Like our Straddie Challenge, ran earlier in the year, this is a totally unique event. This time we are combining a number of paddling disciplines (Kayak Fishing, Sea Kayaking, Racing Ski & SUP) in to the one event to create an action packed show for both participants and spectators.

http://www.adventureoutlet.com.au/2013/10/07/the-watersports-festival-date-is-official/
Please print a few copies of the flier and help us to promote this event so that events such as this stay on the calendar.

More information will be added shortly. If you have any questions please throw them up on this thread.

(Hi Red & Co. - hope you can find a spot for this thread so that we can actively promote this event via AKFF...Cheers!!)


----------



## WayneD (Jul 11, 2006)

Sounds good Craig. I'll be there for a fish.


----------



## Craig (Aug 10, 2007)

*Adventure Outlet Watersports Festival*

When: -Sunday 17th Nov '13
6am briefing for a 6:30am start.
Where: -Hollywell Sailing Squadron of the Southport Yacht Club
1 Marina Cres, Hollywell
Cost: -$25 for entries prior to the event or $30 on the day
Prizes: -over $500 worth of prizes
Species: -Fish for whatever you like! (Bream, Flathead, Whiting, Trevally, Tailor & Mangrove Jack)

Yes we will have prizes for all the following:
• Overall Competition Champion (your top 5 fish will all be allocated a points score of 0-20, offering a total potential score of 100)
• Overall Runner Up
• Largest Bream
• Largest Flathead
• Largest Trevally
• Largest Whiting
• Largest Mangrove Jack
• "Most Species" - must be of legal length. 
• Smallest "fish of the day"
• "Donut Draw" - all competitors that don't catch fish go into a prize draw.
• Lucky Door Prize

Yes the comp is open to anyone with a kayak. I don't think sail or motor will give any advantage in the area we are fishing.

A brag mat & camera will be required. Fish are to be photographed with a card that you'll be given on the day, and then released. At the 'weigh in' you'll need to bring us your camera, or memory card, and show us the pics of your best 5 fish. Please bring the cables to connect your camera to a PC.

If you need a brag mat for the event&#8230;&#8230;.call in to Doug Burt's Tackle World, Nind St Southport.
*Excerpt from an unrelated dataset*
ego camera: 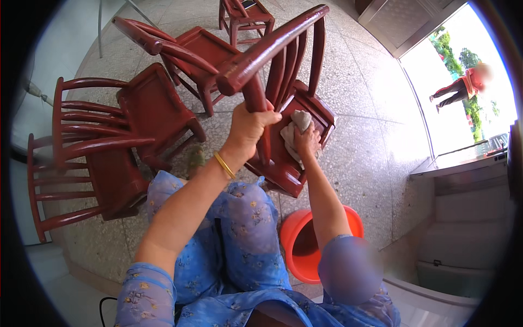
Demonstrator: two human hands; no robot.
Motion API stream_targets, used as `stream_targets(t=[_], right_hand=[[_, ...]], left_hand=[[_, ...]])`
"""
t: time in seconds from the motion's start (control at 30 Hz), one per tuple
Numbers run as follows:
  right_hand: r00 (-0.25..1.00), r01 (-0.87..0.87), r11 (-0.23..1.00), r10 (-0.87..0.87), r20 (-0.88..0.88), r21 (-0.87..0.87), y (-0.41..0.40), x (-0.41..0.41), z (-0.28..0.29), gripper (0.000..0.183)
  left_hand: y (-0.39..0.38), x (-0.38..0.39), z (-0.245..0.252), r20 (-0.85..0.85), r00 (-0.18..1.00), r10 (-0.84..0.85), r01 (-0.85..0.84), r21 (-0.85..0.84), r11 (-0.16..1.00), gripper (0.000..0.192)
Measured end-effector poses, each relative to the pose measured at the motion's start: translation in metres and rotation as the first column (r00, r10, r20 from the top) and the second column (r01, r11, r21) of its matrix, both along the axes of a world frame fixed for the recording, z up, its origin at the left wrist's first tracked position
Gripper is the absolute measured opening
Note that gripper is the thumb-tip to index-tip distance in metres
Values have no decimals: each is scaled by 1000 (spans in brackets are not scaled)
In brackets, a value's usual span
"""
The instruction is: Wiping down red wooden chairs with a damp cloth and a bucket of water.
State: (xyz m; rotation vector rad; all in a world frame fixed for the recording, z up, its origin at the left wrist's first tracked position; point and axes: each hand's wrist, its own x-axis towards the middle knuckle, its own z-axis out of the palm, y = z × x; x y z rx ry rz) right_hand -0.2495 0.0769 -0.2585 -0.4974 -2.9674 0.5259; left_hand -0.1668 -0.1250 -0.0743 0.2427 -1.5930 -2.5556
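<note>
In front of my knees stands a red-painted wooden chair [282,153], tilted in the view, its slatted back towards the top. My left hand [251,126] is wrapped around one post of that back, just below the thick top rail [278,45]. A gold-coloured bangle [224,165] circles the left wrist. On the chair's seat my right hand [308,141] presses a crumpled, pale grey cloth [289,137]. Part of the cloth bulges up beyond the fingers. Below my right forearm is an orange-red plastic bucket [289,245]; its inside looks dark and the contents cannot be made out.
Several more red chairs surround me: one [151,110] and another [112,180] at left, one [208,49] ahead, a smaller one [249,18] farther off. The floor [359,143] is speckled stone. At right are a counter [457,163] and a doorway with a person [463,86] outside.
</note>
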Motion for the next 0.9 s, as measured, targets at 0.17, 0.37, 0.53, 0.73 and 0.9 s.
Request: stream_targets(t=[0.17,0.37,0.53,0.73,0.9], right_hand=[[986,-160,984,163,-38,78,-30,34,0,76],[960,-276,956,279,-15,100,-69,49,-5,70],[955,-276,946,290,-67,172,-79,5,-14,70],[994,-7,992,20,-103,126,-78,-91,-4,64],[993,0,990,17,-116,142,-83,-85,-6,66]], left_hand=[[-31,-11,-9,-11,999,40,-39,80,996,14],[-76,-29,-36,29,990,139,-140,75,987,14],[-78,-26,-36,33,985,167,-169,84,982,14],[-77,-24,-25,59,994,90,-98,157,983,27],[-75,-26,-26,107,989,106,-124,172,977,28]])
He has a 75cm Tackle World Brag Mat that he has offered for $10 (usually $29.95) for participants supporting this event.

Check the PDF file&#8230;&#8230;&#8230;."Fish Score Chart". This shows how fish will be scored.

PFD's are required.


----------



## Fleetfeet (Sep 12, 2013)

Can't wait for this one, I am super keen. After the safety day Sunday I feel better equipped so I am really excited to get amongst the fish.....Hopefully


----------



## clarkey (Jan 13, 2009)

Sounds like another good day coming up,I'll be keen for the fishing comp.


----------



## Craig (Aug 10, 2007)

More information and registration forms can be found at http://www.adventureoutlet.com.au/2013/10/07/the-watersports-festival-date-is-official/


----------



## clarkey (Jan 13, 2009)

Anyone else thinking about coming down for the fishing comp,it's a fun day nothing to serious.Also a paddle technique presentation(free) that starts just after the comp for anyone that wants to improve their stroke.


----------



## clarkey (Jan 13, 2009)

The comp is open to all types of fishing,so whether your a bait fisho ,plastic/lure flicker or just like trolling this is the one.
Also all species count,so what ever you catch whack it on the mat you never know.


----------



## Craig (Aug 10, 2007)

The latest details on the Watersports Festival.....now only 10 days away!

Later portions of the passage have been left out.